Histoire de…lire : Le bleu sied-il à la littérature ?

Nous sommes les enfants d’un nouveau siècle, palpitant, fait d’autres choses et pour autres choses.


Par Younès Ez-zouaine
Vendredi 1 Février 2019

Deuil ou baptême ? La gent critiquante n’a cessé depuis quelques années de se faire l’écho d’une certaine fin de la littérature. Une bonne nouvelle pour les uns, une mauvaise pour les autres. Les essais de Todorov (La littérature en péril), de Maingueneau (Contre Saint-Proust) et de Compagnon (A quoi bon la littérature ?) ne sont-ils que des cris d’alarme ? En tout état de cause, on y sonne le glas de la Sainte-Littérature.
De quelle littérature parlent-ils ? Toujours est-il que leur ton, qu’il soit endeuillé ou attristé, se fait de plus en plus funèbre et repentant. Disons les choses crûment : la vieille idée de littérature constitue le fonds idéologique d’une caste qui n’en a pas d’autre. La Littérature (et la majuscule est de mise ici) est le fonds de roulement d’une gent qui ne vit que d’elle et qui ne saurait s’en passer. Pourtant, nous traversons une époque transitoire qui impose une conversion immédiate de l’ensemble du personnel de l’institution littéraire.
Le vieux temps du bellettrisme n’est plus ! La République des Lettres est, telle Troie, saccagée et ses honorables dames sont emprisonnées et bafouées.

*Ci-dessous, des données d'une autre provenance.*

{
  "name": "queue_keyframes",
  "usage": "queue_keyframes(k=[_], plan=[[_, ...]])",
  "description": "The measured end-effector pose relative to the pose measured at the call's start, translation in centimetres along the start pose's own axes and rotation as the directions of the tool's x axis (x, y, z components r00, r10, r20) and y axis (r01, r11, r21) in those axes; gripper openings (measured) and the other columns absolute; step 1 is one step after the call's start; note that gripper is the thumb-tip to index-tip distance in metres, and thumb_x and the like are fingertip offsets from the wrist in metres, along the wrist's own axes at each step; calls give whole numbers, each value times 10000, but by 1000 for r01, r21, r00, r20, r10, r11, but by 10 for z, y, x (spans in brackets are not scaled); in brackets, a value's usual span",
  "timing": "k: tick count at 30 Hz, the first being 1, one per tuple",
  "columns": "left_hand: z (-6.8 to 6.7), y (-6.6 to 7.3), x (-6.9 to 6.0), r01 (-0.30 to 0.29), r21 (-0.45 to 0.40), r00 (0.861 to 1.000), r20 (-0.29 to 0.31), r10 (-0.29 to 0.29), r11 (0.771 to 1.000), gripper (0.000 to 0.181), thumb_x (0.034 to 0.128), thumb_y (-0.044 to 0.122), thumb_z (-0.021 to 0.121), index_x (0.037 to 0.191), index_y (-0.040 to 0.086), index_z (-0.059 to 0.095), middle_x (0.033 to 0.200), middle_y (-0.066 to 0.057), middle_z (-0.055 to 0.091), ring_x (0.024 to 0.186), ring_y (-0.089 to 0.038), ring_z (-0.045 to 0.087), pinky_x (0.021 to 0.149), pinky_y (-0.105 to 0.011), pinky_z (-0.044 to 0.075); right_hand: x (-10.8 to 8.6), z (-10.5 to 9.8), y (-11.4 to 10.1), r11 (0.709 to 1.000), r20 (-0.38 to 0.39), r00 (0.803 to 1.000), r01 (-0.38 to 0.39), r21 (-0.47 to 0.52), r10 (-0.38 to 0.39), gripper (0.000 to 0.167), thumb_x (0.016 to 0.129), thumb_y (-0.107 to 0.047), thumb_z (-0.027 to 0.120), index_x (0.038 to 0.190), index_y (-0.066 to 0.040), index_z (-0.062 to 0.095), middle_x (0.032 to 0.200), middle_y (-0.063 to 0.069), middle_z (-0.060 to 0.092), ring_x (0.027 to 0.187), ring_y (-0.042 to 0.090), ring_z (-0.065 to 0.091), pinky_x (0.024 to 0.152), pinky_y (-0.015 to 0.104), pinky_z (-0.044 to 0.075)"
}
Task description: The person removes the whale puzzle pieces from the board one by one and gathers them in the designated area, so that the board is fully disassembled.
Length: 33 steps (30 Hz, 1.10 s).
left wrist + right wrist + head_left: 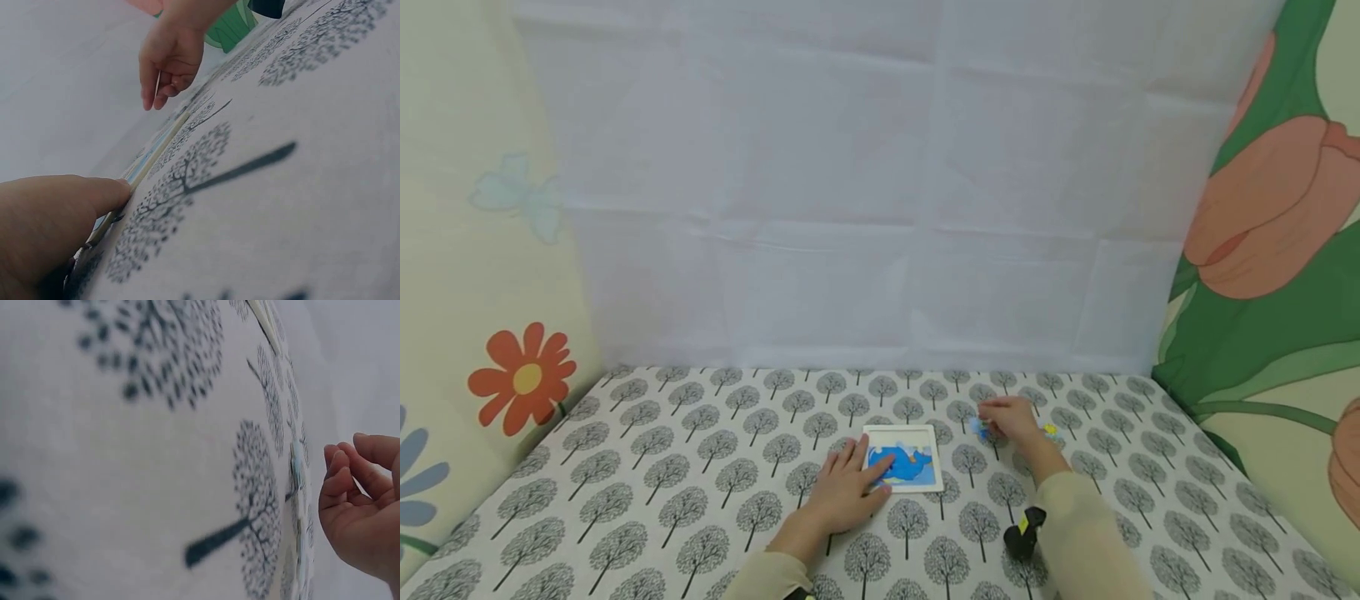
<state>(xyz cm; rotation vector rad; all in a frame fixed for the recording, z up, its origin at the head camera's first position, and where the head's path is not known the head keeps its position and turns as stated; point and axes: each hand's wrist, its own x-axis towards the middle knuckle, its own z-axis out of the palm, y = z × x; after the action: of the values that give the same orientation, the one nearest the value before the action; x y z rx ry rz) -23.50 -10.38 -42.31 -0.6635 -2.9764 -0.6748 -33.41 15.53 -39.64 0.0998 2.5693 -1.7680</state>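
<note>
A white-framed jigsaw puzzle (936, 460) with a blue whale picture lies flat on the table; a pale band runs along its top. My left hand (848, 492) rests on its left side with fingers spread over the picture, and in the left wrist view its thumb (112, 192) lies at the frame's edge. To the right of the puzzle, my right hand (1011, 419) is above the cloth. Its fingers pinch a thin flat puzzle piece (157, 82), seen edge-on in the left wrist view. Blue puzzle pieces (977, 426) show beside that hand, partly hidden by it.
A small yellow and blue piece (1050, 430) lies just right of the right wrist. A black object with a yellow mark (1024, 533) is by the right sleeve. The tree-patterned cloth (737, 479) covers the table, and a white sheet (850, 208) hangs behind it.
</note>
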Motion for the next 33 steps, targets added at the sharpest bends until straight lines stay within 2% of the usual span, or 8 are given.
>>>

Le vieux temps de la parole ciselée est révolu et pour de bon. Voilà que l’oraison funèbre est dite, mais encore ! Aucun regret ne doit être exprimé. Nous sommes les enfants d’un nouveau siècle, palpitant, fait d’autres choses et pour autres choses. On a sonné le glas de la littérature et c’est en tout bien tout honneur !
La Littérature est la fille bâtarde d’un monde qui n’est plus. Si on ne s’en souvient pas, tant pis. Qui perçoit et dit le monde encore comme Racine ou Corneille ? Qui écrit à la manière d’Al-Jahid et d’Al-Moustanabbî ? Nous avons été jusque-là les descendants, même par procuration, nous autres francophones et arabophones, d’un romantisme fébrile, fiévreux, enthousiasmé. Mais nous ne nous reconnaissons plus dans ce genre de sensibilité passée de mode et de couleur. Or, cette mort imminente n’est-elle pas la promesse d’une résurrection ? Devrons-nous être endeuillés ou enjoués? Débouchons des bouteilles de champagne et fêtons la mort heureuse de Dame-Littérature. Le constat est le même : si livre il n’y a plus, c’est que le monde ne communique plus avec des brochures. Depuis, très vénérable et très chéri Internet est passé par là.
Du fait de leur extrême actualité, les formes nouvelles d’expression sont en bonne intelligence avec le monde. Constatons ce que fait le cinéma des vieilles épopées humaines, sa façon de dépoussiérer les chefs-d’œuvre, de passer à l’écran les vies infimes aussi bien qu’exemplaires, de traverser la géographie et l’histoire à sa guise et de créer un monde à la hauteur de nos rêves et de nos espoirs.
Les auteurs de la Toile bleue et d’autres attrayants anonymes ne sont-ils pas capables de ressusciter la vieille dépouille de la Sainte-Littérature ? La parole est aux auteurs de l’avenir.